Need Suggestions for Automated Backup

Alma J Wetzker almaw
Mon May 17 11:56:28 PDT 2004



Matthew Carpenter wrote:
> From: "Net Llama!" <netllama at linux-sxs.org>
>>Its worth noting that RAID5 is generally alot slower than RAID0 or RAID1.
> 
> 
> That's not been my experience.  Using hardware RAID at least, RAID1 is much
> slower than RAID5.  RAID0 doesn't count since it is only used for speed and
> doesn't provide data-protection.  In that way, RAID0 is a misnomer.
> RAID1 is a mirror, so the data is being written and read much like a
> standalone drive, assuming you have a separate controller for each drive.
> If both drives are on the same controller RAID1 is even worse.  RAID5
> spreads the data out so reads are (can be) much quicker than a RAID1 as
> multiple tracks can be read at virtually the same time.  Writing is similar.
> 
> I'm not sure how SW RAID5 compares to SW RAID1.

Please correct me if I am wrong, I have been out of this stuff for a few years.

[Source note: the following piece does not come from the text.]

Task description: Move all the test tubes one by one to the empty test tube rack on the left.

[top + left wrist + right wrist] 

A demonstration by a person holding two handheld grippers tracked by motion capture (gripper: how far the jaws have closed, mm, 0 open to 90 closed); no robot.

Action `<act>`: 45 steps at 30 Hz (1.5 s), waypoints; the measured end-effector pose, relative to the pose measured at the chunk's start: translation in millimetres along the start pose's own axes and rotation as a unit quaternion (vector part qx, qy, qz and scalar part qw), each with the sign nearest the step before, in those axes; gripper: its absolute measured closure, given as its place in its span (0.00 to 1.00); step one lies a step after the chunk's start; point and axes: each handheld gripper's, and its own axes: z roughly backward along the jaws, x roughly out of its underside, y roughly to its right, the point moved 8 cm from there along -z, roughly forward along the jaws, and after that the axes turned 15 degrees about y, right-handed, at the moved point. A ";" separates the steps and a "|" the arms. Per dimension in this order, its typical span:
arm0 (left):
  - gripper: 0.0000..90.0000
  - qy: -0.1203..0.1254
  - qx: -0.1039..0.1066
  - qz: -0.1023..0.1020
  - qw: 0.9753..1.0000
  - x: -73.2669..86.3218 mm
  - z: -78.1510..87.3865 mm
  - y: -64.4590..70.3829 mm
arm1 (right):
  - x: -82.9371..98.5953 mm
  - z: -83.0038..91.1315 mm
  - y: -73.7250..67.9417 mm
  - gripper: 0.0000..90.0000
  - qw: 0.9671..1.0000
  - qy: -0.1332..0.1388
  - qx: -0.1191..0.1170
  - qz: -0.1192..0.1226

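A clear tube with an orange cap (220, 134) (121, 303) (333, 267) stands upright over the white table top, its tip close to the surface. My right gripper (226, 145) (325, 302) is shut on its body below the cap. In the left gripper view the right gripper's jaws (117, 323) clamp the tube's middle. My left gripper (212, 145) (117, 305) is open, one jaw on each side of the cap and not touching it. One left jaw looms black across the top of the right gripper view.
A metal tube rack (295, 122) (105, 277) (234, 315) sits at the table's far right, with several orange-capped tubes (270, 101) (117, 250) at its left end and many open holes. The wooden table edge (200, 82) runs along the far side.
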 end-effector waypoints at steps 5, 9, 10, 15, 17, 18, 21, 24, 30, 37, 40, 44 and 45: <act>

I don't know of anyone using just RAID1 or just RAID0.  The installations that 
I know/knew about used RAID (10) or mirrored stripes.  That puts lots of 
spindles over your data for very fast reads and writes.

RAID 5 is strips with checksum.  That allows a single drive in the array to 
fail and you still get all your data.  If you have hot pluggable drives, you 
can replace a failed drive on the fly.  The reads are not quite as fast as 
RAID (10) because you only have half the spindles.  The writes are much slower 
because you need to generate the checksum for the file.  If you are updating a 
database, the files can be large and the checksum calculation long also.

If you do this with software rather than hardware, your OS will incur a huge 
performance hit with RAID 5 because of the checksum issue.  (You need to read 
the entire file for every update.)  Also remember that IDE drives have the 
basic inteligence of a floppy drive.  If you want optimized retrieval at the 
hardware level, get SCSI.

My experience is that doing this stuff in hardware is best, (Duh!) and that 
RAID 5 reads data about as fast as RAID (10).  The selection criteria then 
becomes what is more important, write speed (with cost) or just uptime of the 
array (cheaper).  NOTE: Both are faster on reads than a single drive alone.